TASK PROMPT:
Go through the material under this sentence. Return every line holding "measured".

SUPPLIED MATERIAL:

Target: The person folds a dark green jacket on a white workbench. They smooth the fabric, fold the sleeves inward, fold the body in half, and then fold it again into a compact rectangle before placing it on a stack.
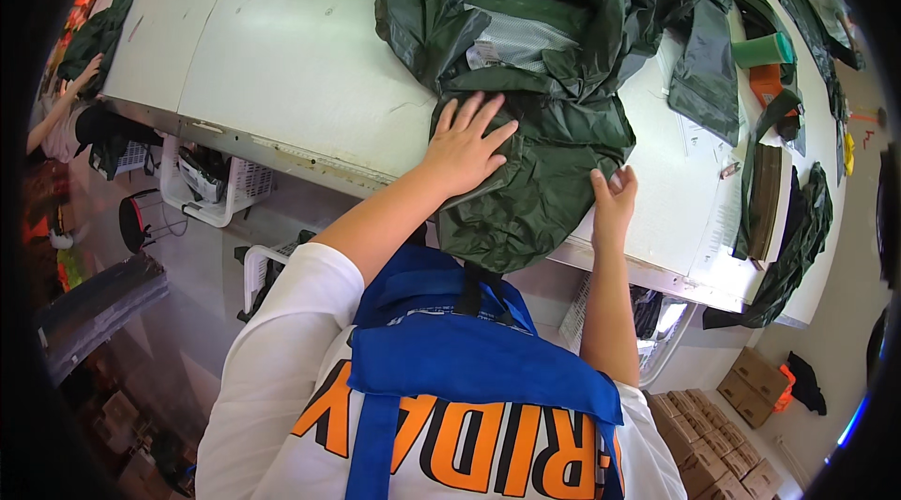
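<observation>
A dark green rain jacket (pixel 549 158) of thin, shiny cloth lies on the white table, its hood-like end hanging over the front edge towards me. Pale mesh lining (pixel 521 38) with a small white label shows in its opening. My left hand (pixel 466 145) rests flat on the cloth below that opening, fingers spread. At the right edge of the hood-like part, my right hand (pixel 615 198) is closed, thumb and fingers pinching the rim of the cloth. Some fingertips of the right hand are partly hidden.
To the right on the white table (pixel 282 40) lie a green roll (pixel 762 51), a stack of brown boards (pixel 768 204) and more dark green cloth (pixel 798 247). White baskets (pixel 221 183) stand under the table. Cardboard boxes (pixel 718 444) are piled at lower right. Another person's hand (pixel 91 71) is at far left.
</observation>
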Tool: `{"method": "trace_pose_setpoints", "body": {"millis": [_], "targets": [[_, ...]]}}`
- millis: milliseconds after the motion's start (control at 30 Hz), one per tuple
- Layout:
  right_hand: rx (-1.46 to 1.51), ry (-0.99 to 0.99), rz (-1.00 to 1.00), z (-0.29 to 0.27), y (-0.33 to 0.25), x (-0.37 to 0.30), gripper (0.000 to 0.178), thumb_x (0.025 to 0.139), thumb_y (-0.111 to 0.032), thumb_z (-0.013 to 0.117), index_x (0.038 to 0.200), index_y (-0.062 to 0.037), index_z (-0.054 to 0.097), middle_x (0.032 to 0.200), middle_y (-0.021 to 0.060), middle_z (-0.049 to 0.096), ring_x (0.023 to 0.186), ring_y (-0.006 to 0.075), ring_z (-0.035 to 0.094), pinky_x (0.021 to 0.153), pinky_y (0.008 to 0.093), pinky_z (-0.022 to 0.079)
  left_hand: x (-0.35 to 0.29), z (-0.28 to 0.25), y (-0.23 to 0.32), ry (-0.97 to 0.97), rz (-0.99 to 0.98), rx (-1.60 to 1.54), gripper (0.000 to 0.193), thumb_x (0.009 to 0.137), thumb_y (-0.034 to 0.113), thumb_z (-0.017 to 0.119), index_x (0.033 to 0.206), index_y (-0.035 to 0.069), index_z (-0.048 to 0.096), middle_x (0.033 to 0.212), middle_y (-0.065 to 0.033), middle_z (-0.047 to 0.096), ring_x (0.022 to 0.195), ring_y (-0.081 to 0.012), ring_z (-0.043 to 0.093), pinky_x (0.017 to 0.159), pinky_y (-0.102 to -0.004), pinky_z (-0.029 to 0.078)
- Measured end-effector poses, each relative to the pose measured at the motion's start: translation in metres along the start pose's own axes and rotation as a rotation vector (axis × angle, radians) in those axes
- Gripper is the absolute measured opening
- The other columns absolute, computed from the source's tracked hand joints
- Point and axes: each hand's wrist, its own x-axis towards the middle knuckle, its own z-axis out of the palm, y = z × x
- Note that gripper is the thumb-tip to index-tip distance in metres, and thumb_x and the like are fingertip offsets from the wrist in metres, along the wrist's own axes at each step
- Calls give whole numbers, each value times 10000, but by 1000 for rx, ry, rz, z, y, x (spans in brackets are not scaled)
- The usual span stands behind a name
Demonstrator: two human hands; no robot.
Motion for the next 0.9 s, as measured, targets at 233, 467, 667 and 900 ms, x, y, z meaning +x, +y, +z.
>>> {"method": "trace_pose_setpoints", "body": {"millis": [233, 467, 667, 900], "targets": [[117, -547, -153, 15, -67, -25, 486, 767, 43, 580, 1246, -25, 527, 1137, 144, 612, 1012, 329, 600, 901, 408, 487, -3, 6, 9, 14, -45, 36, 554, 878, 427, 569, 1392, 260, 449, 1512, -147, 280, 1397, -380, 212, 1146, -514, 108], [-1111, -624, -950, 46, -48, -47, 695, 742, -126, 649, 1400, -145, 428, 1489, 135, 326, 1400, 370, 229, 1117, 501, 235, -18, -25, -16, 72, -323, -1137, 484, 763, 4, 528, 1244, 16, 482, 1299, -175, 506, 1249, -327, 445, 1067, -420, 334], [-796, -933, -765, 36, -47, -37, 705, 765, -125, 630, 1423, -102, 377, 1484, 133, 331, 1406, 363, 228, 1101, 537, 260, -26, -14, 11, 25, 149, -190, 471, 888, 334, 584, 1321, 161, 516, 1424, -183, 414, 1366, -375, 303, 1120, -525, 207], [-1052, -888, -1201, -19, -46, -58, 797, 686, -78, 672, 1411, -272, 408, 1509, 5, 321, 1413, 249, 260, 1147, 496, 204, -49, -2, 21, -77, 51, -93, 558, 873, 422, 592, 1395, 285, 453, 1544, -204, 176, 1421, -452, 94, 1150, -518, 121]]}}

EXERCISE ANSWER:
- Measured end-effector poses, each relative to the pose measured at the motion's start: translation in metres along the start pose's own axes and rotation as a rotation vector (axis × angle, radians) in those axes
- Gripper is the absolute measured opening
Motion for the next 0.9 s, as measured, targets at 233, 467, 667 and 900 ms, x, y, z meaning +x, +y, +z.

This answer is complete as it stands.